▶ BRIEF
Output exactly the first line of the listing and each line after it, through the line that contains "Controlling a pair"; add nothing else.

▶ DATA SECTION

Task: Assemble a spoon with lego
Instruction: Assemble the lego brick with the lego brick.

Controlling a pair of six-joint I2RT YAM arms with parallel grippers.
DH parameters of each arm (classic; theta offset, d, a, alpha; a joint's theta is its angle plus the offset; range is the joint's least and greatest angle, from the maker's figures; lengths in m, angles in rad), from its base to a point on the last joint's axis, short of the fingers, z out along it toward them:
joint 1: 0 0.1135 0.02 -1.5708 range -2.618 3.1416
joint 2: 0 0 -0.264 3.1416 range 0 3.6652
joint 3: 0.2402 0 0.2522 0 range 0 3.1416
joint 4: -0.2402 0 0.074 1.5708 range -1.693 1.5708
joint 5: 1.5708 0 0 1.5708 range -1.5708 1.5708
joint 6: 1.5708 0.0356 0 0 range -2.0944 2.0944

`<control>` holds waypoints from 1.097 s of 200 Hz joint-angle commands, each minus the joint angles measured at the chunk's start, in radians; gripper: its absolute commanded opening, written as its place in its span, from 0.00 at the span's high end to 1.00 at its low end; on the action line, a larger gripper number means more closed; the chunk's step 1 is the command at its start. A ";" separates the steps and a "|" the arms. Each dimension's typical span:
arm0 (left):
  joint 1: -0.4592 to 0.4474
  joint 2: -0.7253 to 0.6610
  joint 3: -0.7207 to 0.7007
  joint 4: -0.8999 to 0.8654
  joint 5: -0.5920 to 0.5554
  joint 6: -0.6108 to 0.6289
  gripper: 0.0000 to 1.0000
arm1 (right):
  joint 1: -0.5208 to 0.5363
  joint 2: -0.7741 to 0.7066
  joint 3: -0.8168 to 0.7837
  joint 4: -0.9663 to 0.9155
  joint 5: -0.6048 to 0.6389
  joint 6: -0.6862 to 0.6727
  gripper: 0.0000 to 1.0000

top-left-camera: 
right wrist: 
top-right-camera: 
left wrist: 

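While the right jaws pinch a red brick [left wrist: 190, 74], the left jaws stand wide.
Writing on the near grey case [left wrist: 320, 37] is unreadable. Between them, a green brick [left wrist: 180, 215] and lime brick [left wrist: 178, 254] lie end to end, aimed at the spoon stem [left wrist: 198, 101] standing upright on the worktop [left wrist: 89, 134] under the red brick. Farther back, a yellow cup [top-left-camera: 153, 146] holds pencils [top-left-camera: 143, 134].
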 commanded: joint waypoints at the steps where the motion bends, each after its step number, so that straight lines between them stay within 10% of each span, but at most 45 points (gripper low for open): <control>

▶ OUTPUT BELOW
Task: Assemble a spoon with lego
Instruction: Assemble the lego brick with the lego brick.

Controlling a pair of six-joint I2RT YAM arms with parallel grippers.

The response is now complete.